CO2-Neutral Heat Generation Technology: A Path Forward

A new study from the Umweltbundesamt (the Federal Environment Agency in Germany) outlines a clear, technically grounded pathway for achieving CO₂-neutral process heat across energy-intensive industries. This Technical Tuesday installment highlights the study’s key findings, offering North American heat treaters a concise look at the technical feasibility, economic pressures, and strategic choice involved in moving beyond fossil-fuel-based thermal processing.

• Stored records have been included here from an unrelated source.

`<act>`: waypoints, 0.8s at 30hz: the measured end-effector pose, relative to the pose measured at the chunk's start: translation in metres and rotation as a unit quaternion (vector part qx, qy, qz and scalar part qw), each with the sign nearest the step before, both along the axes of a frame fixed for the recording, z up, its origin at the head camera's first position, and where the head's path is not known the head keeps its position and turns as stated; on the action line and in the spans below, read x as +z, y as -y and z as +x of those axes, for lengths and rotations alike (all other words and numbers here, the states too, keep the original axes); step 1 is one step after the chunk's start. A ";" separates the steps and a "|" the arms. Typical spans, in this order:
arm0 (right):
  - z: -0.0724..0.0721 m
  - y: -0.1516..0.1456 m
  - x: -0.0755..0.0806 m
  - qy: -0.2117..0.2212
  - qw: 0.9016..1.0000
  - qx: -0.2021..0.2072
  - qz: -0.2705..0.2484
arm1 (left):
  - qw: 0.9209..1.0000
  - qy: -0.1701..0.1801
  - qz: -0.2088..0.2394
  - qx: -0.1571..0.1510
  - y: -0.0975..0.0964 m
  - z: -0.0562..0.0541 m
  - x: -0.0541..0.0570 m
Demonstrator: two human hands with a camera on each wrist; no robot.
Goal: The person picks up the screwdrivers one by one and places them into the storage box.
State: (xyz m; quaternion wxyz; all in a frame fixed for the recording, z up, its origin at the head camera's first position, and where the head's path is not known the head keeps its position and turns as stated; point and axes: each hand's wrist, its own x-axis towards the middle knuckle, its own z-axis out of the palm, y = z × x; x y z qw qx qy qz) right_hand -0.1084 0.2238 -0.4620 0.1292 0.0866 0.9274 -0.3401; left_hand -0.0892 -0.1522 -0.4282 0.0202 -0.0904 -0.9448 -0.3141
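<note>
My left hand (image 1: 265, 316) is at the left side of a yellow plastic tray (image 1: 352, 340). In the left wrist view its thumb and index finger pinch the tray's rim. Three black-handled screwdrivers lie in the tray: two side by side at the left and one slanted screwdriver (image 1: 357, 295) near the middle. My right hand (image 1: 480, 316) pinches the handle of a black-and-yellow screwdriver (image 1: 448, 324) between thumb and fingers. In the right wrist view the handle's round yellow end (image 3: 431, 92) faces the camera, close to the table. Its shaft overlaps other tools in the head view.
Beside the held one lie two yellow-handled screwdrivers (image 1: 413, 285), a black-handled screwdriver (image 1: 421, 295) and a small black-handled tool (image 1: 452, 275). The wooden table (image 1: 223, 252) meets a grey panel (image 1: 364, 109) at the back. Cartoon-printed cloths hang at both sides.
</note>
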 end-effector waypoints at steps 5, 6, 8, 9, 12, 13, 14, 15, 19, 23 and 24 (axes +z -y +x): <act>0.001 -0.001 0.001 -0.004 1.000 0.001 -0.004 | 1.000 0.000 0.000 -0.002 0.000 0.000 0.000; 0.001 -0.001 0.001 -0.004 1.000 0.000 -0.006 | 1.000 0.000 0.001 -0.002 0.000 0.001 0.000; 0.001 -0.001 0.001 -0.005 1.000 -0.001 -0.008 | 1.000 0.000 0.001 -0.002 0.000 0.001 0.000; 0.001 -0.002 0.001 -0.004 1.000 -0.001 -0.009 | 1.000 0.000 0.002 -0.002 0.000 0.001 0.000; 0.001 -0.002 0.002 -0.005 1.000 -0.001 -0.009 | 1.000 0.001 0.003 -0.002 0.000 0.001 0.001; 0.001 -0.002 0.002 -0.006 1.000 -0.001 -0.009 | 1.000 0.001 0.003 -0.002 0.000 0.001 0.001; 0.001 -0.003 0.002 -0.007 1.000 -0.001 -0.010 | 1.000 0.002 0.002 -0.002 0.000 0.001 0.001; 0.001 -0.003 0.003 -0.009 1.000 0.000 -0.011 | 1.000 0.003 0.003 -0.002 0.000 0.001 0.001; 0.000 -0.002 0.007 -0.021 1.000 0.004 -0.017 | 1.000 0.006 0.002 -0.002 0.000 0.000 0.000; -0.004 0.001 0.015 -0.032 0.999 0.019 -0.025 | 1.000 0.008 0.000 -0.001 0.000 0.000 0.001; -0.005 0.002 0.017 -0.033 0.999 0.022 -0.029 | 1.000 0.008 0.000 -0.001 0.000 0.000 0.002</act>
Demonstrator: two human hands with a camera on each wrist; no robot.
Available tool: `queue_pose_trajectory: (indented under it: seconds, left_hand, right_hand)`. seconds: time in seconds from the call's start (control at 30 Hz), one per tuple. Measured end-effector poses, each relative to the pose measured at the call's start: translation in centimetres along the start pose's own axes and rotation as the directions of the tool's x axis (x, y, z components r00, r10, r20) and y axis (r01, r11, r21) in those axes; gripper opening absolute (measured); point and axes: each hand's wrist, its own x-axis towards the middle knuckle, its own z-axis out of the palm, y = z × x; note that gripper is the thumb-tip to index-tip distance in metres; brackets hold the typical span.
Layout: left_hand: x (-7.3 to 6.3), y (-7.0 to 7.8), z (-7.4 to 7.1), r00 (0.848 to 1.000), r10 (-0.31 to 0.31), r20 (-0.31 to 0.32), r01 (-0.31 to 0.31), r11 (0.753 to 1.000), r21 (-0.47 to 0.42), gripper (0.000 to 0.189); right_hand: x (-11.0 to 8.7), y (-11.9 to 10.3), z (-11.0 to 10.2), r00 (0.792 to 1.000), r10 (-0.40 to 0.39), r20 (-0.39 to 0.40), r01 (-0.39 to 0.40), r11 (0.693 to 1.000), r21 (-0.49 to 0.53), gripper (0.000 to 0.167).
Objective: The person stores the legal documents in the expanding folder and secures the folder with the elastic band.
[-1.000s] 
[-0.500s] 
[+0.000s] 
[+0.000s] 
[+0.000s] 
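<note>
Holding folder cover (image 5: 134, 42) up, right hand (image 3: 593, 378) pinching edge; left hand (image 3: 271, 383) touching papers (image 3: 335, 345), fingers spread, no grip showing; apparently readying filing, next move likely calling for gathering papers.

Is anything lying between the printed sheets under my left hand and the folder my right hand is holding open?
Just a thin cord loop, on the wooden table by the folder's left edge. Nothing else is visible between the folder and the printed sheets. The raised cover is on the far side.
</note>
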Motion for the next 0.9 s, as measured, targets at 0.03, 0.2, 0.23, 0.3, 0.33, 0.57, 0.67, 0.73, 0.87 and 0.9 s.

This informative piece was first released in Heat Treat Today’s January 2026 Annual Technologies To Watch print edition.

Introduction

Figure 1. Metal Industry – distribution of total annual energy consumption by energy source | Image Credit: Schwotzer

Table A. Overview Examined Dectors, Associated Reference Technologies, and Thermal Processing Systems | Image Credit: Schwotzer

Efforts to mitigate climate change are crucial, particularly in Germany where there is a significant amount of energy-intensive industry, to achieve ambitious climate targets while preserving jobs and international competitiveness. Currently, process heat generation is heavily dependent on the use of fossil fuels, especially natural gas, with a low utilization of renewable energies. Fossil energy sources dominate the metal industry, accounting for 87.3%, while electricity represents 10.8%, and hybrid heating systems make up 2.0%. The mineral industry shows an even stronger dependence, with fossil fuels accounting for 99.7%. These figures illustrate the challenges and potential for technological innovations to provide CO₂-free process heat in these sectors.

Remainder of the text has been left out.